● Task instructions
Each line below must be transcribed with no word changed.

● Supplied data
++++++++++++++++++++
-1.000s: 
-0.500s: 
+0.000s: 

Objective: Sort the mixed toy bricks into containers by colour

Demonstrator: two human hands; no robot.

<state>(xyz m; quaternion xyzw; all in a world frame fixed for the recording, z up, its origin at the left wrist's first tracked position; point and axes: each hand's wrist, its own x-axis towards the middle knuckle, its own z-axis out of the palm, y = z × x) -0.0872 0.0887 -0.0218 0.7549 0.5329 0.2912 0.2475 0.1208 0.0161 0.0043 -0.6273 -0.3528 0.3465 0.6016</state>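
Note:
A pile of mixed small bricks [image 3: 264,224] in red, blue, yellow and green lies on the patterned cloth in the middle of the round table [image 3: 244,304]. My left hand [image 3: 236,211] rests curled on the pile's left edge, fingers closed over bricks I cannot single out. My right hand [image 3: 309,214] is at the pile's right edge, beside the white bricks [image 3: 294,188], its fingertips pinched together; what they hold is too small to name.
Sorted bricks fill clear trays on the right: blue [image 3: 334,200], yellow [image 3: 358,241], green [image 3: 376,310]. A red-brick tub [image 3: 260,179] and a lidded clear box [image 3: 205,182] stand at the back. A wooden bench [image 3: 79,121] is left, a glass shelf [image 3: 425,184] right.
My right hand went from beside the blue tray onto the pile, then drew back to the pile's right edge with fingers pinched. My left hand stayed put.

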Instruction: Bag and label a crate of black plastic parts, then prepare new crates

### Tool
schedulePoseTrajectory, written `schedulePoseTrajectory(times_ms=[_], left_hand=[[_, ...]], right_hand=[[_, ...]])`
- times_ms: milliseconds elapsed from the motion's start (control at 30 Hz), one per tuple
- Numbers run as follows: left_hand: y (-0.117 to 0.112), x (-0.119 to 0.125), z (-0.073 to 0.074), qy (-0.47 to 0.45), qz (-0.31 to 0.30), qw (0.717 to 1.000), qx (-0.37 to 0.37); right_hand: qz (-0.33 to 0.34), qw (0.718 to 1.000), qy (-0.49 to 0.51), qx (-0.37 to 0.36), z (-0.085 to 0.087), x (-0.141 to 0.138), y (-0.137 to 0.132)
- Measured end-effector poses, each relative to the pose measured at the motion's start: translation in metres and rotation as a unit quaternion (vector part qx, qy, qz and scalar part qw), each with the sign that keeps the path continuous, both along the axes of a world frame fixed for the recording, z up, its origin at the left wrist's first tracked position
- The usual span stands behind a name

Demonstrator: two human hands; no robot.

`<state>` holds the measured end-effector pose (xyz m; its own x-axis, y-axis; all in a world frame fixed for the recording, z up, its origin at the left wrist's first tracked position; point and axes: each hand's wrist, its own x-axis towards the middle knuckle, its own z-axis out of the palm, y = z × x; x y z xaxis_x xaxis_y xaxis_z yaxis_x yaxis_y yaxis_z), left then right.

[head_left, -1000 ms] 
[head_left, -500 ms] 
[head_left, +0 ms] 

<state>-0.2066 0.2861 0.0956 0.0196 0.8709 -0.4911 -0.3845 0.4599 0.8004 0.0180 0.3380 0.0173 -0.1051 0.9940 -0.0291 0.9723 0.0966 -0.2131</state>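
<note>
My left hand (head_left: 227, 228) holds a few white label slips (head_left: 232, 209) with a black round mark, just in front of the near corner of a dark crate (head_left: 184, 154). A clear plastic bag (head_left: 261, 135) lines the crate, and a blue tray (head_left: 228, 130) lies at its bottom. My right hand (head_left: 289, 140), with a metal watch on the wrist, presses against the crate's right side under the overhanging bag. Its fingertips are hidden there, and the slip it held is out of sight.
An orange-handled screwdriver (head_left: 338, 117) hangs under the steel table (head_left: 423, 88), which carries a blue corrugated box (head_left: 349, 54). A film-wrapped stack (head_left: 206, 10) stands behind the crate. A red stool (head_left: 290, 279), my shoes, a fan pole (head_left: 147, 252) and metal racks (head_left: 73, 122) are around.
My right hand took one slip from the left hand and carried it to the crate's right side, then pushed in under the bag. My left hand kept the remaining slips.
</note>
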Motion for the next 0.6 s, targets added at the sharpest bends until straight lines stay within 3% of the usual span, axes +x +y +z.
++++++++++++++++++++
● Written response
-1.000s: 
-0.500s: 
+0.000s: 

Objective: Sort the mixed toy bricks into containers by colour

Demonstrator: two human hands; no robot.

<state>(xyz m; quaternion xyzw; all in a world frame fixed for the recording, z up, its origin at the left wrist's first tracked position; point and axes: each hand's wrist, its own x-axis towards the middle knuckle, its own z-axis out of the palm, y = z × x) -0.0872 0.0887 -0.0218 0.7549 0.5329 0.2912 0.2475 0.1208 0.0161 0.0043 -0.6273 -0.3528 0.3465 0.6016</state>
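Note:
A pile of mixed small bricks [image 3: 264,224] in red, blue, yellow and green lies on the patterned cloth in the middle of the round table [image 3: 244,304]. My left hand [image 3: 236,211] rests curled on the pile's left edge, fingers closed over bricks I cannot single out. My right hand [image 3: 309,214] is at the pile's right edge, beside the white bricks [image 3: 294,188], its fingertips pinched together; what they hold is too small to name.
Sorted bricks fill clear trays on the right: blue [image 3: 334,200], yellow [image 3: 358,241], green [image 3: 376,310]. A red-brick tub [image 3: 260,179] and a lidded clear box [image 3: 205,182] stand at the back. A wooden bench [image 3: 79,121] is left, a glass shelf [image 3: 425,184] right.
My right hand went from beside the blue tray onto the pile, then drew back to the pile's right edge with fingers pinched. My left hand stayed put.
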
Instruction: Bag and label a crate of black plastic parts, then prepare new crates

### Tool
schedulePoseTrajectory, written `schedulePoseTrajectory(times_ms=[_], left_hand=[[_, ...]], right_hand=[[_, ...]])`
- times_ms: milliseconds elapsed from the motion's start (control at 30 Hz), one per tuple
- Numbers run as follows: left_hand: y (-0.117 to 0.112), x (-0.119 to 0.125), z (-0.073 to 0.074), qy (-0.47 to 0.45), qz (-0.31 to 0.30), qw (0.717 to 1.000), qx (-0.37 to 0.37); right_hand: qz (-0.33 to 0.34), qw (0.718 to 1.000), qy (-0.49 to 0.51), qx (-0.37 to 0.36), z (-0.085 to 0.087), x (-0.141 to 0.138), y (-0.137 to 0.132)
- Measured end-effector poses, each relative to the pose measured at the motion's start: translation in metres and rotation as a unit quaternion (vector part qx, qy, qz and scalar part qw), each with the sign that keeps the path continuous, both along the axes of a world frame fixed for the recording, z up, its origin at the left wrist's first tracked position
- The usual span stands behind a name

Demonstrator: two human hands; no robot.

`<state>` holds the measured end-effector pose (xyz m; its own x-axis, y-axis; all in a world frame fixed for the recording, z up, its origin at the left wrist's first tracked position; point and axes: each hand's wrist, its own x-axis towards the middle knuckle, its own z-axis out of the palm, y = z × x; x y z xaxis_x xaxis_y xaxis_z yaxis_x yaxis_y yaxis_z), left then right.

[head_left, -1000 ms] 
[head_left, -500 ms] 
[head_left, +0 ms] 

<state>-0.2066 0.2861 0.0956 0.0196 0.8709 -0.4911 -0.3845 0.4599 0.8004 0.0180 0.3380 0.0173 -0.1051 0.9940 -0.0291 0.9723 0.0966 -0.2131</state>
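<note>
My left hand (head_left: 227, 228) holds a few white label slips (head_left: 232, 209) with a black round mark, just in front of the near corner of a dark crate (head_left: 184, 154). A clear plastic bag (head_left: 261, 135) lines the crate, and a blue tray (head_left: 228, 130) lies at its bottom. My right hand (head_left: 289, 140), with a metal watch on the wrist, presses against the crate's right side under the overhanging bag. Its fingertips are hidden there, and the slip it held is out of sight.
An orange-handled screwdriver (head_left: 338, 117) hangs under the steel table (head_left: 423, 88), which carries a blue corrugated box (head_left: 349, 54). A film-wrapped stack (head_left: 206, 10) stands behind the crate. A red stool (head_left: 290, 279), my shoes, a fan pole (head_left: 147, 252) and metal racks (head_left: 73, 122) are around.
My right hand took one slip from the left hand and carried it to the crate's right side, then pushed in under the bag. My left hand kept the remaining slips.
</note>
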Motion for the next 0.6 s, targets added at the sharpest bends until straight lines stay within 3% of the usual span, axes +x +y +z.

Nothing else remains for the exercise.